Frye went on to have a phenomenal freshman season, while Fox provided a key big man coming off the bench.
This year both players are neck and neck. Though Frye has gotten the lion's share of the press, Fox has pushed him everyday in practice. Their rivalry began during pick-up games where neither player liked to be outdone by the other. If Fox got a dunk, Frye would answer with a jumper. If Frye blocked a shot, Fox got a rebound. Neither player was complacent enough to let the other shine for very long.
"We both go at each other all the time," said Frye.
Though they are both fighting for the same minutes, and battle hard, the rivalry is a friendly one. Both players want to do well, but each want to win as well.
"When it comes to the games it's not me versus Isaiah, it's me and Isaiah on the same team," Frye said. Playing with Isaiah is so much fun."
"Our games are so different, but I feel like we feed off of each other," Frye said. "Some days he's going to have me and some days I'm going to have him. Everyday we get better."
"He's more of a runner and I'm a bit bigger," Fox added. "We really help each other out because our games contrast each other. It's a big help to play against him because he's so talented. It's also good to play against Dennis (Latimore) and Ricky (Anderson). Ricky is so smart and Dennis is so athletic and strong. When we all play against each other it really helps because we get to play against the types if games they have that we might not have."
The contrast in styles has really helped each player. Frye has forced Fox to run, while Fox has gotten Frye to bang a little more. Even when the thinner Frye is not prepared to bang with his thicker opponent, he is learning to avoid his more physical counterpart.
"Isaiah has a really good post game," said Frye. "Isaiah has a lot of game. His footwork is difficult to match-up with as a big man. You are constantly having to move to try to keep his body away from you. He's very smart about the game and he knows where to put his weight."

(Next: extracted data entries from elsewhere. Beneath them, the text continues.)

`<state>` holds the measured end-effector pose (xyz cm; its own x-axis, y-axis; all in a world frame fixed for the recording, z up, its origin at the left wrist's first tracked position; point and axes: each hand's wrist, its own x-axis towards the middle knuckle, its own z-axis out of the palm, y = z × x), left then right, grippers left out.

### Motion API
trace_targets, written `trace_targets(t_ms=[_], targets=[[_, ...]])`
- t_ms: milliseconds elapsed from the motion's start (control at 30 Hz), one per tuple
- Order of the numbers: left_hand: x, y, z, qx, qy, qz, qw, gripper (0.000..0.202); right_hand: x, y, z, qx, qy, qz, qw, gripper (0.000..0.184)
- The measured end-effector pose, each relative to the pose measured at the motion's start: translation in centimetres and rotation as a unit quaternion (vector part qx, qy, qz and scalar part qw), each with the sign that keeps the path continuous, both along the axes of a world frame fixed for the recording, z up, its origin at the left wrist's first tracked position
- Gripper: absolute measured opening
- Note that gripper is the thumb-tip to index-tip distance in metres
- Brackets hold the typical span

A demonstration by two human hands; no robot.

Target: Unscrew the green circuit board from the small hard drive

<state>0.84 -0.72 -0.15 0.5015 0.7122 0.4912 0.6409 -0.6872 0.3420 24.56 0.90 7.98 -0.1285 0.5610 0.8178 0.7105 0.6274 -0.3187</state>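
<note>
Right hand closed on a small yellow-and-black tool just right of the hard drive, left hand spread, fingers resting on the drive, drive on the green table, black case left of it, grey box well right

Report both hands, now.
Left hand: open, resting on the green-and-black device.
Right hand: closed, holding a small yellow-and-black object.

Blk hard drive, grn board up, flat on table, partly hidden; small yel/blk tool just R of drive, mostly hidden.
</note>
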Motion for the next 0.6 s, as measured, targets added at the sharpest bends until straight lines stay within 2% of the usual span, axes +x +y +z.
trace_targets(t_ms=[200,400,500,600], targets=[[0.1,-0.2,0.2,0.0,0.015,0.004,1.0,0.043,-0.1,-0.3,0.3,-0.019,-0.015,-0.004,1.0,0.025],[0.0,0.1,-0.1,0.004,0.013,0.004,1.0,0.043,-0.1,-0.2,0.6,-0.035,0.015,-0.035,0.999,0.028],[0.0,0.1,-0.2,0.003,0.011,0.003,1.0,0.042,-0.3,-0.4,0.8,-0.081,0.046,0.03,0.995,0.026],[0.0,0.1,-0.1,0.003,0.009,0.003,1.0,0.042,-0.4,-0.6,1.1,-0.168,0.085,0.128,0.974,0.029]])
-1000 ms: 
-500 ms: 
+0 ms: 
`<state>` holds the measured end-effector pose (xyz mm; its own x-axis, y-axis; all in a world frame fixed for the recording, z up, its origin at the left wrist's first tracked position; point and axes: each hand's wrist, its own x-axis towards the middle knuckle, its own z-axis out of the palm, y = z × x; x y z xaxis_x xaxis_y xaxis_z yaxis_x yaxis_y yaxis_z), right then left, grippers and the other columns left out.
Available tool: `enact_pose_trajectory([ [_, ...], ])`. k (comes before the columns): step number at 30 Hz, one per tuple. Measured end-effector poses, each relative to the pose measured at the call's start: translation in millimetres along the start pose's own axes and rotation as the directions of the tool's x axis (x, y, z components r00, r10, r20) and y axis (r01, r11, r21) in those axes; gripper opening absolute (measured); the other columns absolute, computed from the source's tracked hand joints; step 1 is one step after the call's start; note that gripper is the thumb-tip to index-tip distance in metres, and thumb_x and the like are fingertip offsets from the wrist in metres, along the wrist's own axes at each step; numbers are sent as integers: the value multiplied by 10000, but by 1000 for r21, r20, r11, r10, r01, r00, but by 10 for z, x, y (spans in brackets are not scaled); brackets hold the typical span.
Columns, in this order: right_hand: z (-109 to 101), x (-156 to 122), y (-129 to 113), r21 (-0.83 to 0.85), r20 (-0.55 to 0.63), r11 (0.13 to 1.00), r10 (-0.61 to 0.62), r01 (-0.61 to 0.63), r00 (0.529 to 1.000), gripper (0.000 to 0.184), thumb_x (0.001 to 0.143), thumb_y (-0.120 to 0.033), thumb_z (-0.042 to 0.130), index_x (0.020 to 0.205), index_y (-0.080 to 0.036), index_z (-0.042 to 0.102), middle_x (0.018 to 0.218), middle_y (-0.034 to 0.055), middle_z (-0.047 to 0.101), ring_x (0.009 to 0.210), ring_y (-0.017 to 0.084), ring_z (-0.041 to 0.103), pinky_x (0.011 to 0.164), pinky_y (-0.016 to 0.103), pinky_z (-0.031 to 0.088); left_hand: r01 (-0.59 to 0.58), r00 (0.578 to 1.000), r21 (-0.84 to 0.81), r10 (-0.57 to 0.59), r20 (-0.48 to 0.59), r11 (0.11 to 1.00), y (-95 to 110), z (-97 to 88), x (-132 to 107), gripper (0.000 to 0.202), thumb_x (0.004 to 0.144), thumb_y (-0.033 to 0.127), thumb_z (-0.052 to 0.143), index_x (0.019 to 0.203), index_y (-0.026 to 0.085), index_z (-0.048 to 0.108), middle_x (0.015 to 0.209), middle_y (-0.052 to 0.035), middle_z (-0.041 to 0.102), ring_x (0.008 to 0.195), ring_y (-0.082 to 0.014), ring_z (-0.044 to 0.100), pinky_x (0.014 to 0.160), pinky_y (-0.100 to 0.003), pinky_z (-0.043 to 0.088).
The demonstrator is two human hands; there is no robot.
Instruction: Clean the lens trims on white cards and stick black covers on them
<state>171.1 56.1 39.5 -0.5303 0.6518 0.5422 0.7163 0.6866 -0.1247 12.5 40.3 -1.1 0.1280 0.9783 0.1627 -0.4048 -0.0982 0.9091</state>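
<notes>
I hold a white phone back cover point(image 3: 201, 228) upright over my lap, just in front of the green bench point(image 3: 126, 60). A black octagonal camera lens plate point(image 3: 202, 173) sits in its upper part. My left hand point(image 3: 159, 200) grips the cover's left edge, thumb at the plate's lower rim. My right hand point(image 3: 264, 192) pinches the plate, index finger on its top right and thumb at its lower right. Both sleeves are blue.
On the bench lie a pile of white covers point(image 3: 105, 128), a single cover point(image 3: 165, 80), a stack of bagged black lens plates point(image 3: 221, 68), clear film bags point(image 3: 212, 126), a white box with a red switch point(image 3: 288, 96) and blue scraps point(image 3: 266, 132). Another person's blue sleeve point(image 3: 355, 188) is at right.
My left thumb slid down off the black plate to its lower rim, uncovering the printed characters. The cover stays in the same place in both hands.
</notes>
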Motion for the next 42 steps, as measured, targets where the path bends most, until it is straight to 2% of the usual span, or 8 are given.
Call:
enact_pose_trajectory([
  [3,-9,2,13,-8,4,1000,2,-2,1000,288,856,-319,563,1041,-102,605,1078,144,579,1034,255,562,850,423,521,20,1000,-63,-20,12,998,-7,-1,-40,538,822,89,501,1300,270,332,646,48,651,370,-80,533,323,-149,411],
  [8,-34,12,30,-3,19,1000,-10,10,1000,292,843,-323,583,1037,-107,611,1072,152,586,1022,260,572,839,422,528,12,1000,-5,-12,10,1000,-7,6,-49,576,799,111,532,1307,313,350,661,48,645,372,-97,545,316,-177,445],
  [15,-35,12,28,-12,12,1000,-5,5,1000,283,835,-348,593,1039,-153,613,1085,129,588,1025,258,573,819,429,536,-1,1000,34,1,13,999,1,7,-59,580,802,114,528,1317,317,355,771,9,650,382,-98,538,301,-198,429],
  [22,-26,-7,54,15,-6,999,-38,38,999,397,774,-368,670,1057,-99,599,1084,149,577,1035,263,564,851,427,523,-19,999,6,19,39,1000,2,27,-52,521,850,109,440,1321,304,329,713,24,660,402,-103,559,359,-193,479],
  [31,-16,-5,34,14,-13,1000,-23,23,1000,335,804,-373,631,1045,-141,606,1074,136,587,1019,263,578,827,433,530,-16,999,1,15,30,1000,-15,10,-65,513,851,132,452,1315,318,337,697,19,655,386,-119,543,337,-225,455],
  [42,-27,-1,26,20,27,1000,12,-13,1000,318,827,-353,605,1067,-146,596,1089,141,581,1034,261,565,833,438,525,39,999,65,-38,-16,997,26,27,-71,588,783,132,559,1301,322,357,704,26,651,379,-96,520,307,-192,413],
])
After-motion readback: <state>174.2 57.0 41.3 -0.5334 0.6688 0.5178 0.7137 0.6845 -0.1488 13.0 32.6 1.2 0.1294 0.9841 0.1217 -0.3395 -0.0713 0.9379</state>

Frye has bulked up in the offseason. He weighed as much as 245 pounds over the summer and although he's down to 232, he still feels stronger and more confident. You can tell just by looking that he has gained weight. Time in the weight room have broadened his shoulders and made his once scrawny arms worthy of a tank top.
Fox in turn has shed some weight. At one time over the summer he was pushing 300-pounds, now he is down to about 265.

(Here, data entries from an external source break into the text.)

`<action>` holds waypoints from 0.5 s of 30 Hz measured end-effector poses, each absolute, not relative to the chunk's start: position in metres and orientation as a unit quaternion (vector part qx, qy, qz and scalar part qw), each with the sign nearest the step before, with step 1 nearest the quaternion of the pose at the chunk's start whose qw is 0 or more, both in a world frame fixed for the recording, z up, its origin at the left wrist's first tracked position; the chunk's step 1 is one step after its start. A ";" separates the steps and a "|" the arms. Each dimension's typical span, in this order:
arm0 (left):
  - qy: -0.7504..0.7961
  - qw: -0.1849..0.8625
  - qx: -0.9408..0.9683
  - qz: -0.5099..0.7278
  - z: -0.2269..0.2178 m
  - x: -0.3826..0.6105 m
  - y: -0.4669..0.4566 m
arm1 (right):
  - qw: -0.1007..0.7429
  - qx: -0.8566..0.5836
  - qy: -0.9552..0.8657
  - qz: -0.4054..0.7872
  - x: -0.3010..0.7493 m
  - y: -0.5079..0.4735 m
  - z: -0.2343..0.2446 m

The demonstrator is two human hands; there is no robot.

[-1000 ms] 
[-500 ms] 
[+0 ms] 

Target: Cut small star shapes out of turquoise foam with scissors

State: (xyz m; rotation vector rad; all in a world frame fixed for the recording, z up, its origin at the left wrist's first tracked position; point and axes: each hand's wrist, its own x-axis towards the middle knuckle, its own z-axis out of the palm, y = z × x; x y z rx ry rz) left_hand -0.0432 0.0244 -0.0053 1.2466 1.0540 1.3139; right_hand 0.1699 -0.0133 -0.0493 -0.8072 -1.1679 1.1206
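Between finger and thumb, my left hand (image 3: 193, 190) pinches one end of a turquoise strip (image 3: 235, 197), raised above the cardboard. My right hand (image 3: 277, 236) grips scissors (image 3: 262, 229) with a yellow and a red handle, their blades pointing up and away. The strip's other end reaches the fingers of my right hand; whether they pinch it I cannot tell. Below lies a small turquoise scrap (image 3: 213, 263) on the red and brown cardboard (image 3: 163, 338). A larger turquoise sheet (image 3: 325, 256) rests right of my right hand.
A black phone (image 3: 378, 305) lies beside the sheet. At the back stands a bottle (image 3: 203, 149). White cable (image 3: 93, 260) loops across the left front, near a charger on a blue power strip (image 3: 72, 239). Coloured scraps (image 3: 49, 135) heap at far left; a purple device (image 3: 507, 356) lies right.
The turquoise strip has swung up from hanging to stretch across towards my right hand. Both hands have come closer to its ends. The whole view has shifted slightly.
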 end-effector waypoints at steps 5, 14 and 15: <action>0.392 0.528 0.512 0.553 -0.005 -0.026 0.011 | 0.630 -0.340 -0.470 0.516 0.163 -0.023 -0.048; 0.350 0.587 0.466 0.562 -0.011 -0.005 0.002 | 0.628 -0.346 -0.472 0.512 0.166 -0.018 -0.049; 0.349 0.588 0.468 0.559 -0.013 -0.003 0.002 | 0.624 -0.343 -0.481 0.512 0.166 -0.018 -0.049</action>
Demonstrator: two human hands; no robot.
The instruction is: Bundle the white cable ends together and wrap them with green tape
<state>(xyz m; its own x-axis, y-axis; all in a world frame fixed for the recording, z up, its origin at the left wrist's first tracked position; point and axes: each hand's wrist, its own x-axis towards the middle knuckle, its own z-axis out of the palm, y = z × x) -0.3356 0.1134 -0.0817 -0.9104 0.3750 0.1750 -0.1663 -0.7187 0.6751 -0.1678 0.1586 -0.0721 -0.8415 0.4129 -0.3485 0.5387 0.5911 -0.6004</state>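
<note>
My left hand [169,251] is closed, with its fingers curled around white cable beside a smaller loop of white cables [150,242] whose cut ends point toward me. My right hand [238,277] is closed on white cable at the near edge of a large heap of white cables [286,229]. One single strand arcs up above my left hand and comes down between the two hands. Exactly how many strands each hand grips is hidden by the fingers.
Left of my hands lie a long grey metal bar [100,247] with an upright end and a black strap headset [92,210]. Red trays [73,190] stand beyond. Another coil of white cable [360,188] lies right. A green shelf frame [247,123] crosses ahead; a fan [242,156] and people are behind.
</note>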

"Coach didn't like that too much," Fox said of his recently shedded weight.
Even though he lost over 30 pounds, Fox feels like he'd benefit from knocking 5-10 more from the scale. Fox looks like a different player, and is playing like it. Coaches boast that he's running like a forward and much of that is due to keeping up with Frye.
"He has to learn how to run up and down the court and how to counter some of the moves that I have," Frye commented.
Though the two have battled, they remain friends off the court. The two have much respect and kid each other like brothers. While discussing the season opener against Western Kentucky, the topic of Hill Topper center Chris Marcus came up. When Frye informed Fox of Marcus' size, Fox was quick with a barb for his thinner teammate.
"He's 300 pounds? Chris Marcus? Then you are not going to guard him," Fox kidded.